An automobile (American English: car; British English: motor vehicle) is a wheeled motor vehicle for transporting people. Automobiles are generally powered by internal combustion engines, running on gasoline or other fuels; they may also use steam engines or electric motors. The design and development of automobiles is the domain of automotive engineering, an important branch of mechanical engineering.
The automobile changed society in the United States dramatically during the 1920s. It was the backbone of a new consumer goods-oriented economy, generating one out of every six jobs and becoming one of the biggest consumers of industrial products like petroleum and steel. In the process, it spawned ancillary industries, such as rubber and plastics, that made a huge contribution to American life. It also drove the construction of improved roads, prompted new jobs in the transportation industry and provided access to more distant jobs for people who could not be reached by public transportation.

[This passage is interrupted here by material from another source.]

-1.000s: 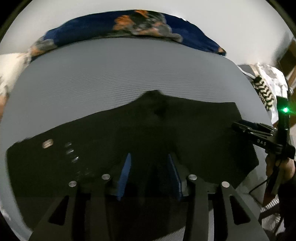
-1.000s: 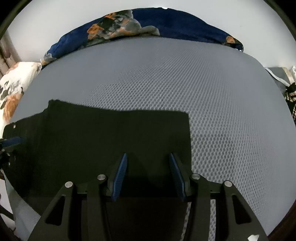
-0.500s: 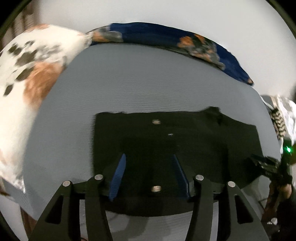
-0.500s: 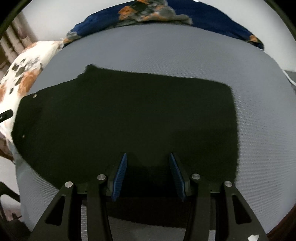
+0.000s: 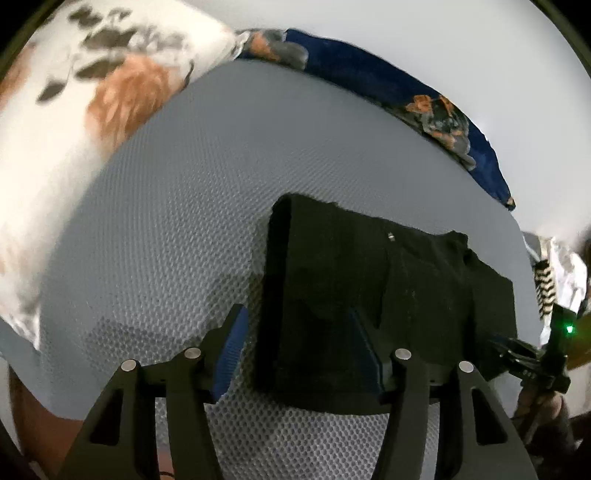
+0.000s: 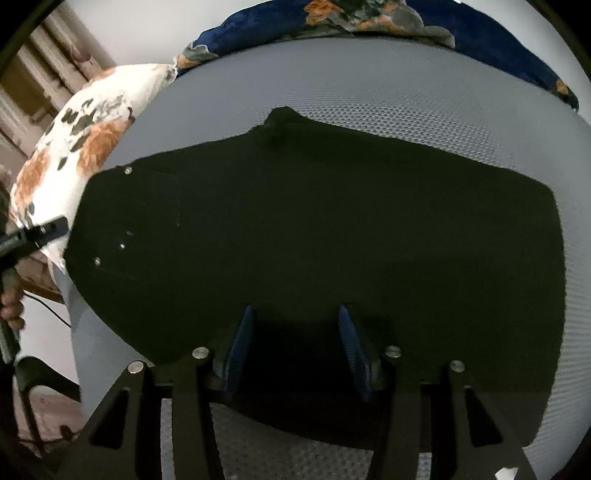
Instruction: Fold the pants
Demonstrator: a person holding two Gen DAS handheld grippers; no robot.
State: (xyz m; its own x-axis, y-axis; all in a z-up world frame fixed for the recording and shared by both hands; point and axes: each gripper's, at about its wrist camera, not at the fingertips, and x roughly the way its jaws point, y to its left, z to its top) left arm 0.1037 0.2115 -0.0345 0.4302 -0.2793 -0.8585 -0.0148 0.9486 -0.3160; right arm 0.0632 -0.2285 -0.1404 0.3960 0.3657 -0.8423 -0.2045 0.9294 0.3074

Automakers innovated mass production techniques in the 1920s, and Ford, General Motors, and Chrysler became the dominant manufacturers of automobiles. They funneled most of their resources into producing for the war effort during World War II, and afterward the automobile industry consolidated in a handful of global companies that produced cars at competitive prices.
A major factor in the consolidation of the auto industry was the introduction of the automobile assembly line, which enabled mass production of automobiles in a very efficient manner. However, the automobile itself was not invented by a single individual; its history stretches back to the 15th century, when Leonardo Da Vinci created theoretical plans for transport vehicles. Various inventors developed steam, electric and gasoline powered automobiles throughout the 1800s, with the first modern motorcars having been perfected in Germany and France by men like Gottlieb Daimler, Karl Benz and Nicolaus Otto.
The automobile revolutionized the way we live, work and play. Today, it is virtually impossible to imagine a life without an automobile. But there are downsides to owning and driving an automobile.
Limitations in Urban Areas: In densely populated cities, having a car can be inconvenient. Narrow streets and traffic jams can make driving a hassle, as can finding parking spots in the city. In addition, maintenance costs can be high.
Enhanced Social Connectivity: Owning a car makes it easier to maintain social connections, as it allows you to visit friends and family who live far away. It can also be safer than relying on public transit, especially late at night or when it is raining.
The automobile was a great force for change in twentieth-century America, but it has been eclipsed by other forces. New technologies are now charting the course for America, and the era of the automobile is slowly merging into the Age of Electronics. The future will be shaped by these emerging trends. The automobile industry is already focusing on developing hybrid and fuel-efficient automobiles to respond to concerns about pollution, oil reserves, and energy costs.